Bernard Cornwell – Sharpe 05, Sharpe’s Gold

They dropped again, panting, in a field of half-cut barley that the French had trampled with their horses, criss-crossing the field so that, in the darkness, it was made of fantastic patterns and strangely shadowed curves. ‘Come on.’ They wriggled forward, the hermitage a quarter-mile away with its bell-tower staring at them, picking paths through the stalks where the crop had been flattened and where standing clumps gave them cover. No one spoke; each man knew his job, and each knew, too, that the Spaniards, who talked to one another with white stones on hilltops, could have watched them for the last five miles. Yet why should they be suspicious? Sharpe was haunted by the question, by the possible answers, by the knife-edge on which he had balanced the Company.

Two hundred yards to go and he stopped, raised a hand, and turned to Hagman. ‘All right?’

The man nodded, grinned his toothless grin. ‘Perfect, sir.’

Sharpe looked at Harper. ‘Come on.’

Now it was just the two of them, creeping forward into the growing stench of the manure, listening for the tiny sounds that could betray an alert sentry. The barley, crushed and tortuous, grew almost to the wall of the graveyard, but as they twisted their way closer to the high white wall Sharpe knew they could not hope to climb it unseen. He let Harper wriggle alongside and put his mouth close to the Sergeant’s ear.

‘You see the bell-tower?”

Harper nodded.

‘There has to be someone up there. We can’t cross here. We’ll be seen.’

The Sergeant put out a hand and curved it to the left. Sharpe nodded. ‘Come on.’

The bell-tower, with its arches facing the four points of the compass, was the most obvious sentry post in the village. Sharpe could see nothing in the shadowed space at the top of the tower, but he knew a man was there, and as they crawled, the stalks of the barley deafening, he felt like a small animal creeping towards a trap. They reached the corner of the cemetery, stood against the wall with a false sense of relief, and then, hidden from the tower, edged slowly down its left-hand side towards the gate, the bushes, and the rank heap of manure.
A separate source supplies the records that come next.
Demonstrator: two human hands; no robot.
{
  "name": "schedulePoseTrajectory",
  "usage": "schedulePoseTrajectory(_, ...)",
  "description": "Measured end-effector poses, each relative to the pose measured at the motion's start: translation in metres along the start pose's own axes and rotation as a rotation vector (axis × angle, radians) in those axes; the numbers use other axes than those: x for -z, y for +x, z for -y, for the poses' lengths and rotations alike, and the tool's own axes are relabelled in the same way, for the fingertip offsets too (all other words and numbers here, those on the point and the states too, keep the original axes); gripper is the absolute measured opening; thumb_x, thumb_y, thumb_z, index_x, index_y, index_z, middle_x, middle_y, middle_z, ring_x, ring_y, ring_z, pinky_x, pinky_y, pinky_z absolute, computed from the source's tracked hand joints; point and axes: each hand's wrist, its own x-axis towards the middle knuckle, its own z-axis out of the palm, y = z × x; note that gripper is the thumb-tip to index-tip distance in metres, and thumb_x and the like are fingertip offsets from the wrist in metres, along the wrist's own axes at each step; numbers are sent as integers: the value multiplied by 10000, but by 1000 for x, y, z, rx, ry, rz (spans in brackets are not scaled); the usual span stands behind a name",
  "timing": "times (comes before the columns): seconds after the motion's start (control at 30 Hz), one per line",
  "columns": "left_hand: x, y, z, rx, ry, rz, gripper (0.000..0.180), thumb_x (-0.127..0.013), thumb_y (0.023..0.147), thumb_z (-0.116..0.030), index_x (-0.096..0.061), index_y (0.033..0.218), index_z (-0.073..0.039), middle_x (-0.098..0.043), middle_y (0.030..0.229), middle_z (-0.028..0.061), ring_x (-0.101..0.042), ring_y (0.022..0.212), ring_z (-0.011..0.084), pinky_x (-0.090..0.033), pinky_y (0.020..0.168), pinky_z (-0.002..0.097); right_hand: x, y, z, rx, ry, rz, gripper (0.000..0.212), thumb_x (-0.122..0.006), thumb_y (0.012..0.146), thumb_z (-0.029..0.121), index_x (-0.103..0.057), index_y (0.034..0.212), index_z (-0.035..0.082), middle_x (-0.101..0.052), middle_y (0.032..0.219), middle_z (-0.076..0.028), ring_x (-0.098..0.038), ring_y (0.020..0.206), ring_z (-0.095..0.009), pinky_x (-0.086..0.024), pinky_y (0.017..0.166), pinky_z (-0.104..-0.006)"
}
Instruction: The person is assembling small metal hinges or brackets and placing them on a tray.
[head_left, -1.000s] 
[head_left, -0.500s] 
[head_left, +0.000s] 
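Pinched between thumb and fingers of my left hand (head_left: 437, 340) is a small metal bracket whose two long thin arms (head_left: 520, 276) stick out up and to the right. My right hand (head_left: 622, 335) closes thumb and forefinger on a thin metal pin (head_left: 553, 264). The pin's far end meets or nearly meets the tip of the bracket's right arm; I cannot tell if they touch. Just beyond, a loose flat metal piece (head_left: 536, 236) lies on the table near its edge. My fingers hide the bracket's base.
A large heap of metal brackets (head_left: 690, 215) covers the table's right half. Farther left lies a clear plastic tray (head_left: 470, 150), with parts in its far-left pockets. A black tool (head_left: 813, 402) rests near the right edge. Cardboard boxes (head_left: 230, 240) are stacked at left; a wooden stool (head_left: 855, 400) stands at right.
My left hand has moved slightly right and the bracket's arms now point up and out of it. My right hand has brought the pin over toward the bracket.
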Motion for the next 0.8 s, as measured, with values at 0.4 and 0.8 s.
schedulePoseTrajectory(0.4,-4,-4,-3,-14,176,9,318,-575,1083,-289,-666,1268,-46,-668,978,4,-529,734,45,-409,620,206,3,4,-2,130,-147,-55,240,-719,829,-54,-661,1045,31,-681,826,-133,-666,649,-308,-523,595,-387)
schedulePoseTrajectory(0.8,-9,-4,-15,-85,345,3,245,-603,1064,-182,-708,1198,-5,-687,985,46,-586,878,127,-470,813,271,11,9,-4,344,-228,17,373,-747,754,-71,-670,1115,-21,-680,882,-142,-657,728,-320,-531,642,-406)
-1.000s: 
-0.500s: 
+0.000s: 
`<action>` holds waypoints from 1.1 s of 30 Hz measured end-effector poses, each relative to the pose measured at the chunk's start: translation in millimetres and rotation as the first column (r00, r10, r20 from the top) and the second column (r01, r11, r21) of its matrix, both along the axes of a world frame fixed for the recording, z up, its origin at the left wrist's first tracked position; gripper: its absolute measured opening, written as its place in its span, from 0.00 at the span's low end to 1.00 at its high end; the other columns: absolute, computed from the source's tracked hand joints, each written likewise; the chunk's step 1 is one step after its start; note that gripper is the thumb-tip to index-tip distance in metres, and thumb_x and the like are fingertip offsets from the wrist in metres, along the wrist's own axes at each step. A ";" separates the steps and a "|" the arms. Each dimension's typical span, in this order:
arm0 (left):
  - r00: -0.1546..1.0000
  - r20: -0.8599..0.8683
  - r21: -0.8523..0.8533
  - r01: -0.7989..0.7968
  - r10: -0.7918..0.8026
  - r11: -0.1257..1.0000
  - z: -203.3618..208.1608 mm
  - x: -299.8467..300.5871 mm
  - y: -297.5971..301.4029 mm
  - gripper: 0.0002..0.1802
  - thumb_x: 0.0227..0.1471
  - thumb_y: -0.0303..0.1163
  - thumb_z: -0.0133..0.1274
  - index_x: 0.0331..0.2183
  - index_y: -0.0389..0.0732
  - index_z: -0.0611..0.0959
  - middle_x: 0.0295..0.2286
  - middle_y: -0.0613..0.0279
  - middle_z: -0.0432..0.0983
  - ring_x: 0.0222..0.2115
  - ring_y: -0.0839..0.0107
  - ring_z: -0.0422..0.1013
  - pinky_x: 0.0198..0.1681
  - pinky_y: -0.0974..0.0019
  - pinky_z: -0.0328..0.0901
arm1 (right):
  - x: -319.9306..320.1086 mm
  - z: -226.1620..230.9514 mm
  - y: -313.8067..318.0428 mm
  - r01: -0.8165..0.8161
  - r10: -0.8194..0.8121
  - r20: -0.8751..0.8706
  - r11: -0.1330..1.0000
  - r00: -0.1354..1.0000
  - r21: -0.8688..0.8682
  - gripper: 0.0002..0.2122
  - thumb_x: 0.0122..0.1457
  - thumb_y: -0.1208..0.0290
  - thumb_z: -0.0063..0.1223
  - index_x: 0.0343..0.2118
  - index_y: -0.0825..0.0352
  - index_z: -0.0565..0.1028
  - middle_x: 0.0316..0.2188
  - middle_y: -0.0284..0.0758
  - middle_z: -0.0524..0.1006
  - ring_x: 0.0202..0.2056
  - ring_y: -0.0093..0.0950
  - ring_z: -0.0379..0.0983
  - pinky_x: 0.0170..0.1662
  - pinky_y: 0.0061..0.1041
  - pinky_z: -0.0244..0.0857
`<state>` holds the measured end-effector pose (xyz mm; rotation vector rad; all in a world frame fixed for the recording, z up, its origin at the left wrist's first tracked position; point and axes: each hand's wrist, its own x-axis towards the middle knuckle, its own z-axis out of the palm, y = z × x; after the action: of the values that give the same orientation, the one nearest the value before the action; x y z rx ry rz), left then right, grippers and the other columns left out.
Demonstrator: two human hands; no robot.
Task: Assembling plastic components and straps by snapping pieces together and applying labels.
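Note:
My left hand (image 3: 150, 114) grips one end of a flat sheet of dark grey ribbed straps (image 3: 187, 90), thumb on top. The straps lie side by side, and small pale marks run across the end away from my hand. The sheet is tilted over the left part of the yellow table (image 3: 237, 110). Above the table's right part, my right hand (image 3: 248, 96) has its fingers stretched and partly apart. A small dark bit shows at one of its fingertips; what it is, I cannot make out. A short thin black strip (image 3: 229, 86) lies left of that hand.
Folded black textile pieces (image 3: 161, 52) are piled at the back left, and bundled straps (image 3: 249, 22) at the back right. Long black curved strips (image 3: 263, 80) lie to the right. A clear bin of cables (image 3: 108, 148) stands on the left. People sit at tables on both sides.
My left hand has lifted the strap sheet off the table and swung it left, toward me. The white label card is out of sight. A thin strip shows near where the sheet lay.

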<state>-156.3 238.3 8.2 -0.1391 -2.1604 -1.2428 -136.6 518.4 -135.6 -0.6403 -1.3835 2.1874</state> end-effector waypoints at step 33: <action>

Nothing stirred. It was as if Casatejada were deserted, and for a moment Sharpe let his mind dwell on the luxurious possibility that El Catolico had ridden with all his followers and that the village truly was empty. Then he remembered Ramon, who could not yet ride, and his sister, Teresa, who had stayed to look after him, and he knew that the village was lived in, was guarded, yet somehow they had reached the gate into the cemetery and no one had shouted, no one had clicked back the lock of a musket, and still the village had the blank look of a sleeping community. Sharpe peered through the wrought-iron gate. The graves were lit by the moon. It was quiet, the hairs on the back of his neck prickled, and suddenly the idea of sixteen thousand gold coins hidden in the grave was ridiculous. He twitched Harper’s elbow, forcing the Sergeant into the thick shadow of the bushes by the gate.

‘I don’t like it,’ he whispered. There was no point in trying to dissect his fears; a soldier had to trust instinct and the moment he tried to pin it down it would vanish like smoke in a mist. ‘You stay here. I’ll go in. If anyone interferes with me use that damned gun.’

Patrick Harper nodded. He had unslung the seven-barrelled gun and he pulled back the flint, slowly and evenly, so that the heavily greased pawl slid silently into place. The Sergeant shared his officer’s apprehension, though whether it was the sight of the empty graveyard in the thin moonlight or that their enemies mockingly watched them he was not sure. He watched Sharpe jump for the top of the wall, not trusting the hinges of the gate, and then he looked into the hills and saw the faintest edge on the horizon, the harbinger of dawn, and felt a chill breeze disturb the thick stench of the manure. He heard Sharpe’s scabbard scrape on the stones. There was a thump as he hit the ground; then Harper was alone, in the thick cover of the bush, and gripping the stock of the killer gun.